▶ **Problem statement**
The only thing to send back is the number of lines below that hold the string "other".
##### Data for this task #####
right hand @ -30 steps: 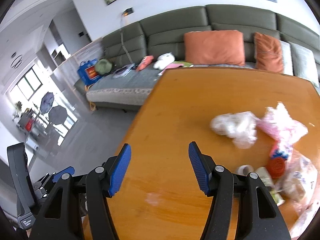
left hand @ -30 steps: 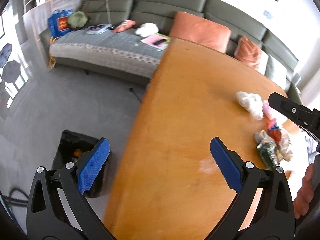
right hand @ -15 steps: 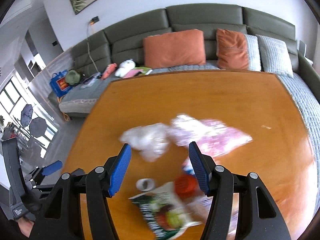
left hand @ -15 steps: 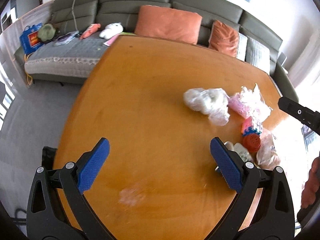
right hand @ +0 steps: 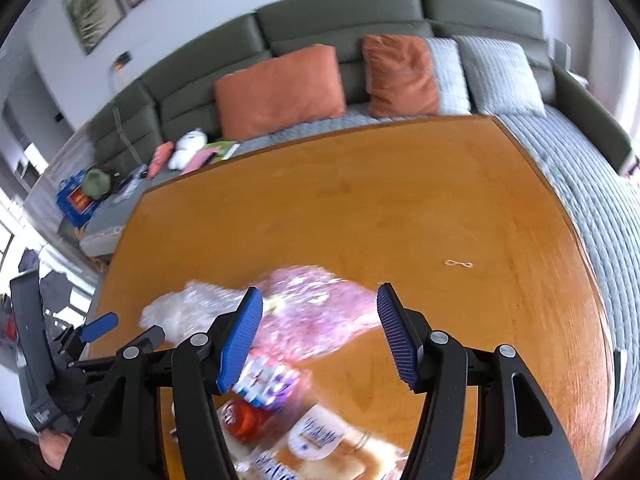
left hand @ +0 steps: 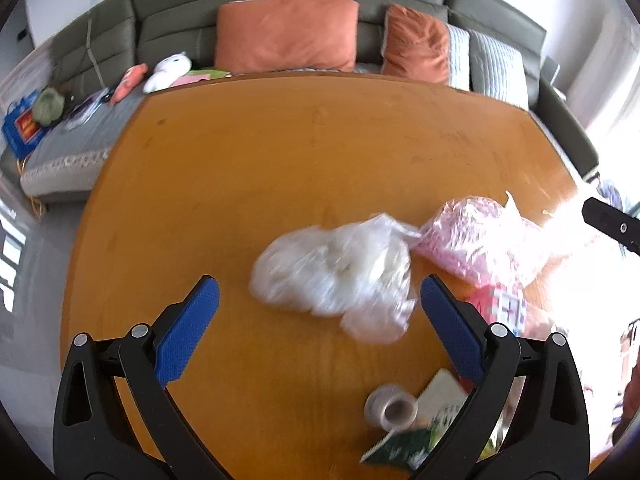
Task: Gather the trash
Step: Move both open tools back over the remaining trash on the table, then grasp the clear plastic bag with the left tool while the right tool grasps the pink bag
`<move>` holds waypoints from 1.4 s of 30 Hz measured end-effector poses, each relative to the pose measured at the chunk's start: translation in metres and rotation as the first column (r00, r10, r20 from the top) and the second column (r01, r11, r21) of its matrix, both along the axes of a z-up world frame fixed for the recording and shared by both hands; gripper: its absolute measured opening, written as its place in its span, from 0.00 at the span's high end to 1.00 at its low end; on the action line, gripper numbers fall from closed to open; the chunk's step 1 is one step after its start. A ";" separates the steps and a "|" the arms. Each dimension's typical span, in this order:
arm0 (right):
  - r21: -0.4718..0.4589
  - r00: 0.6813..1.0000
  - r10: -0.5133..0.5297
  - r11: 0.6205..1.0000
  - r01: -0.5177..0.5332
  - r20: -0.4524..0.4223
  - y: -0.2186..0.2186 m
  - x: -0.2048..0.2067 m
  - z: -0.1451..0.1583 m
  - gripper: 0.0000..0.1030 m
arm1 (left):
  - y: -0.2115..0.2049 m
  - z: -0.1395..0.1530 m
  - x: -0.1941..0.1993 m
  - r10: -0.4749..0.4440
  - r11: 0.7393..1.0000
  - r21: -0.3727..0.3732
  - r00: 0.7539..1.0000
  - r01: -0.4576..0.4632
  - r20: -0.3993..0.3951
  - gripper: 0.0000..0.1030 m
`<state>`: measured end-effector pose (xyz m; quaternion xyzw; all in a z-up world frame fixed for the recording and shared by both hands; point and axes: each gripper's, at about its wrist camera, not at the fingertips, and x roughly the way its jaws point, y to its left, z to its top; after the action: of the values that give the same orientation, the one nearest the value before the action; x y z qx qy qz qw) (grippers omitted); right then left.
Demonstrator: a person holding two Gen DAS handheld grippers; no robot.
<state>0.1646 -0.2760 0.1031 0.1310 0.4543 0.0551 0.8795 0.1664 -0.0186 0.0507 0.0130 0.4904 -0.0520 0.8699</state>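
Note:
A pile of trash lies on the orange wooden table (left hand: 320, 152). A crumpled clear plastic bag (left hand: 336, 272) lies straight ahead of my open, empty left gripper (left hand: 318, 304). To its right is a pink plastic bag (left hand: 480, 236); it also shows in the right wrist view (right hand: 316, 316), just beyond my open, empty right gripper (right hand: 320, 328). A tape roll (left hand: 390, 406) and a green wrapper (left hand: 404, 444) lie near the left gripper. A red lid (right hand: 244, 420), a colourful packet (right hand: 264, 384) and a bread bag (right hand: 320, 448) lie under the right gripper.
A grey sofa (right hand: 360, 12) with orange cushions (right hand: 280, 88) runs behind the table. Toys and papers (left hand: 160, 76) lie on its left seat. A small rubber band (right hand: 458, 264) lies on the table at right. The table's left edge (left hand: 86, 208) drops to the floor.
Both grippers have swung right and forward, from the table's left edge and floor to over the trash pile. The bags now sit close in front of the fingers. Both stay open.

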 end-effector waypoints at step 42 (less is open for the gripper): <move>-0.031 0.999 -0.027 0.999 0.027 0.025 0.053 -0.006 0.010 0.83 | 0.002 -0.025 -0.001 -0.021 0.998 -0.051 1.000 0.020 -0.019 0.28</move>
<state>0.1584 -0.2225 0.1133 0.1227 0.4424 0.0377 0.8876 0.1656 -0.0166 0.0254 -0.0048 0.4972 -0.0736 0.8645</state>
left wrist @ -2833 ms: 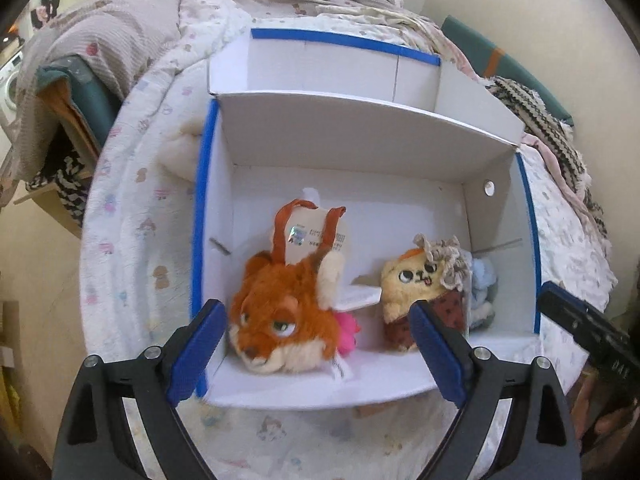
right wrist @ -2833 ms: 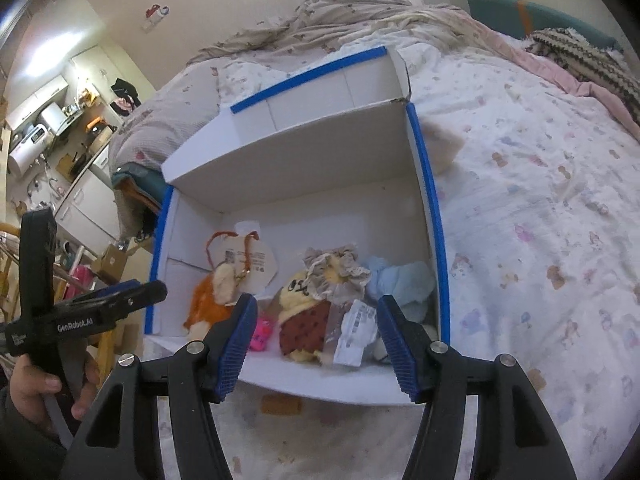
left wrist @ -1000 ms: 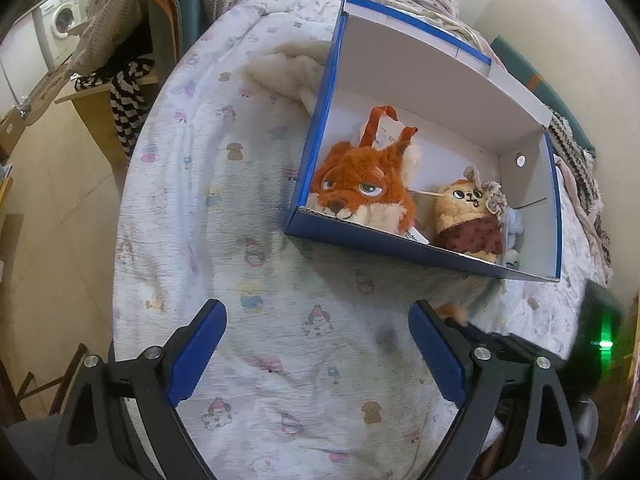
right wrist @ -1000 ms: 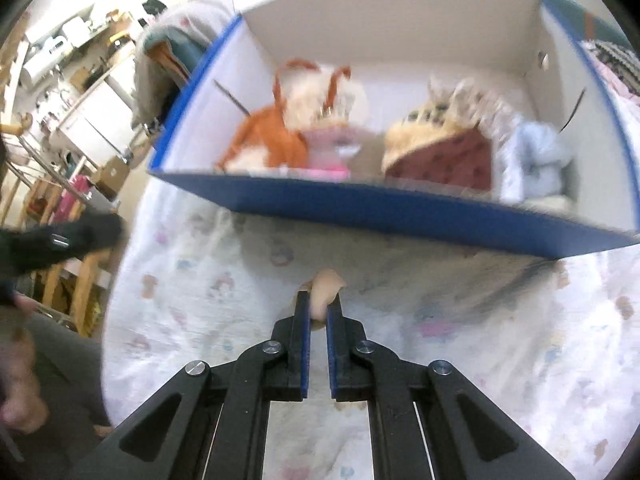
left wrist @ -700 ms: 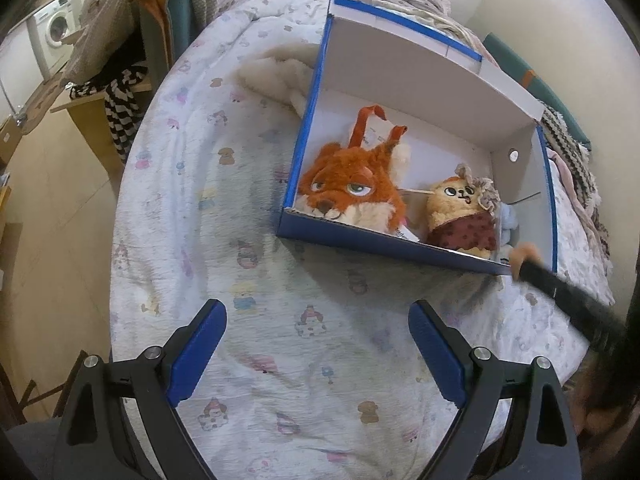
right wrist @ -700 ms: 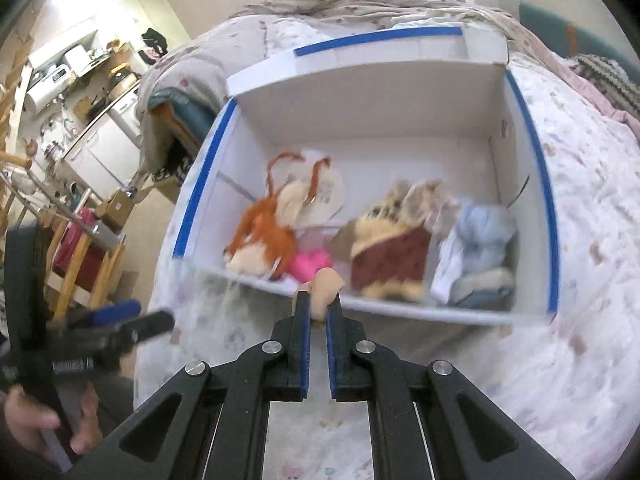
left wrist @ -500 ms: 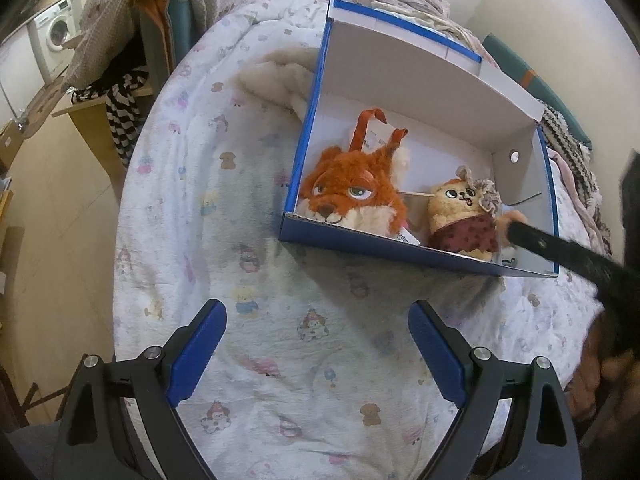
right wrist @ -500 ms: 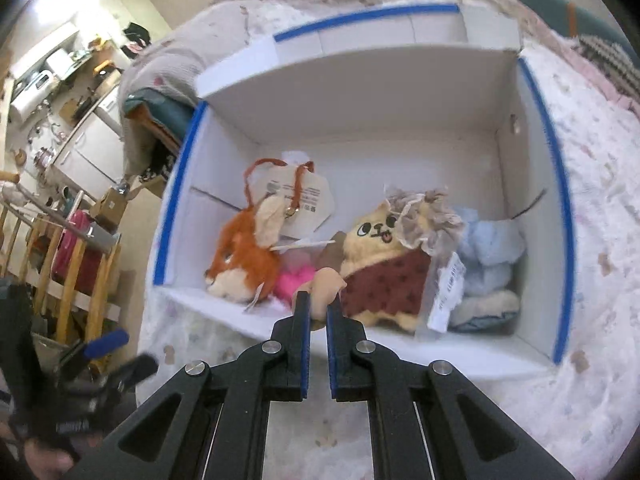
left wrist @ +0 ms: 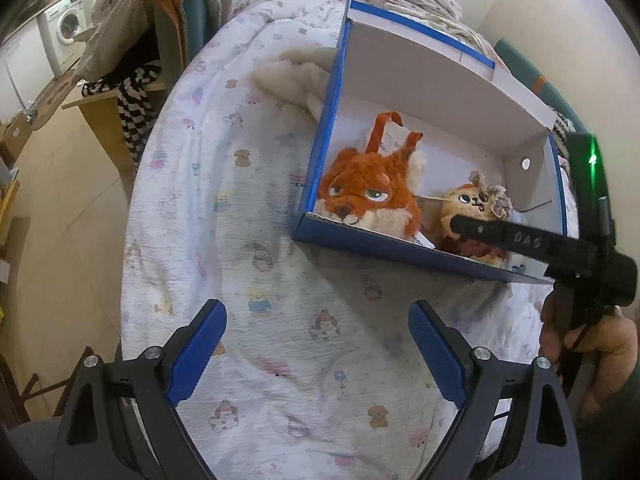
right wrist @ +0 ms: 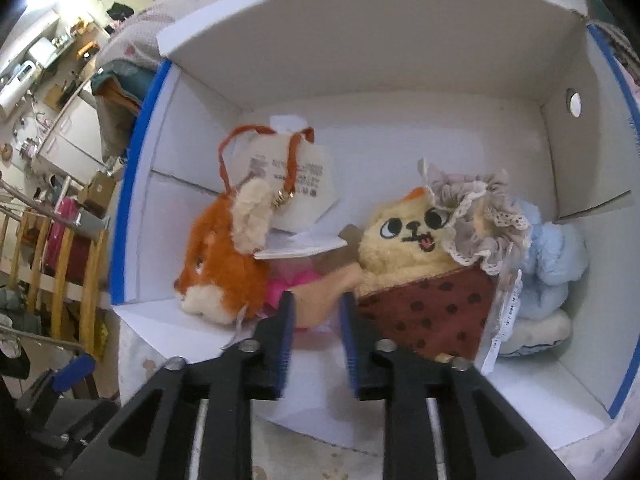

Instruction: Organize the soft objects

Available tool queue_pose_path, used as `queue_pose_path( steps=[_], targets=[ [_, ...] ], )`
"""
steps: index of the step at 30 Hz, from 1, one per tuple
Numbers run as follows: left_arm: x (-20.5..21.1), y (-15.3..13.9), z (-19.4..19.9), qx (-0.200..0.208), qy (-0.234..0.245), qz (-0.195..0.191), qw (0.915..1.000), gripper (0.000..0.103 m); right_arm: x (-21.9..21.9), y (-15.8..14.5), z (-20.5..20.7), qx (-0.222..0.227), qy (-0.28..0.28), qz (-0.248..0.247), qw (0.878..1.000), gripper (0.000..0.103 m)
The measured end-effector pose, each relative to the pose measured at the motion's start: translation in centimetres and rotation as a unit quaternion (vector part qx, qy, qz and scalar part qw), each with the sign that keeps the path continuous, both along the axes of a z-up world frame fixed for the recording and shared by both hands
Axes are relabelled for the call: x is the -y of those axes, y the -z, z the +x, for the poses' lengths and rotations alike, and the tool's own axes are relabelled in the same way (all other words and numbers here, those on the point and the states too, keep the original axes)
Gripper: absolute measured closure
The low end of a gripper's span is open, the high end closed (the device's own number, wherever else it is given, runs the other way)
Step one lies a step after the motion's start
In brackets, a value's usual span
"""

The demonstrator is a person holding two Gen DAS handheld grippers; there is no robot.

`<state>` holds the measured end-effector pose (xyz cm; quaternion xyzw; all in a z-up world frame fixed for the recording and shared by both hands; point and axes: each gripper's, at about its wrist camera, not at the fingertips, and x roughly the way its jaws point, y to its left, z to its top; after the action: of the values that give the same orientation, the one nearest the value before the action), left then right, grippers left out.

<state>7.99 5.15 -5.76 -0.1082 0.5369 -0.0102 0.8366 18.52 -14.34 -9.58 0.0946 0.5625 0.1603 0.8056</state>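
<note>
Right gripper (right wrist: 316, 312) is inside the box (right wrist: 400, 60), jaws partly apart around a small peach plush bit (right wrist: 320, 284) lying between the fuzzy fox (right wrist: 224, 264) and the yellow cat (right wrist: 420, 256). Left gripper (left wrist: 316, 348) hangs spread wide and empty over the crinkly printed bed sheet (left wrist: 240, 240).

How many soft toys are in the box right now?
At least 5: orange fox left, pink one beside it, peach piece at the right gripper, yellow cat centre, blue plush right. More may be hidden.
</note>
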Motion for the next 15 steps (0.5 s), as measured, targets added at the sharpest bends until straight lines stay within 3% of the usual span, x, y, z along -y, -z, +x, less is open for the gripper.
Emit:
queue_pose_path(
  steps=[1, 2, 3, 8, 13, 15],
  targets=[
    [0.1, 0.0, 0.0, 0.0, 0.002, 0.002, 1.0, 0.012, 0.2, -0.4, -0.3, 0.008, 0.001, 0.007, 1.0, 0.065],
    [0.1, 0.0, -0.1, 0.0, 0.003, 0.003, 1.0, 0.012, 0.3, -0.8, -0.5, 0.014, 0.003, 0.01, 1.0, 0.046],
    [0.2, 0.1, -0.1, 0.0, 0.004, 0.004, 1.0, 0.012, 0.5, -1.4, -0.8, 0.022, 0.006, 0.011, 1.0, 0.034],
    [0.3, 0.0, -0.1, 0.006, 0.006, 0.004, 1.0, 0.012, 2.0, -4.0, -2.6, 0.058, 0.014, 0.021, 0.998, 0.033],
    [1.0, -0.7, -0.8, 0.03, 0.013, 0.013, 0.9994, 0.012, 3.9, -7.1, -6.4, 0.121, 0.025, -0.001, 0.992, 0.018],
    [1.4, -1.6, -1.3, 0.052, 0.02, 0.013, 0.9984, 0.012, 4.5, -8.6, -7.9, 0.152, 0.03, -0.009, 0.988, 0.006]
  ],
)
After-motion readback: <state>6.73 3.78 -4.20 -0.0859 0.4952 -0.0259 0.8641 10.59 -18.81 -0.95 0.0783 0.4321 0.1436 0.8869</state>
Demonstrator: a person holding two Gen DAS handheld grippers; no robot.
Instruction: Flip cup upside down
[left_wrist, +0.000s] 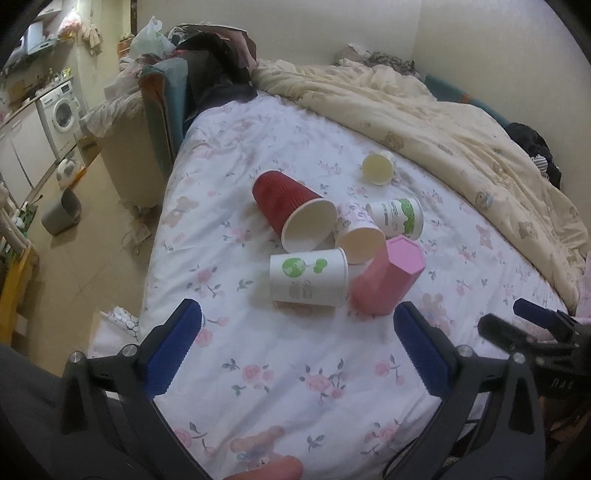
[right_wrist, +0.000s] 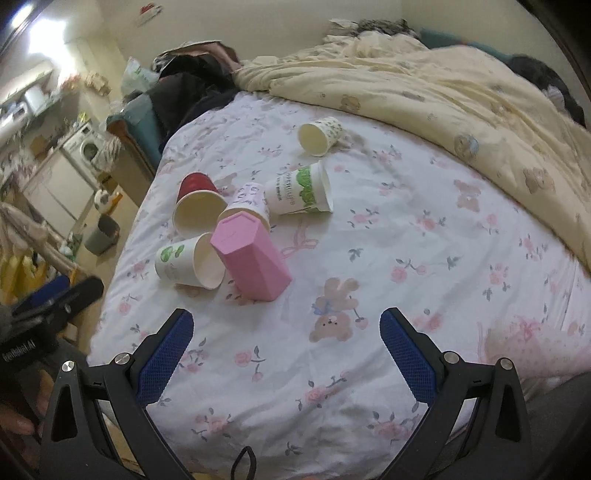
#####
▶ **Your response**
2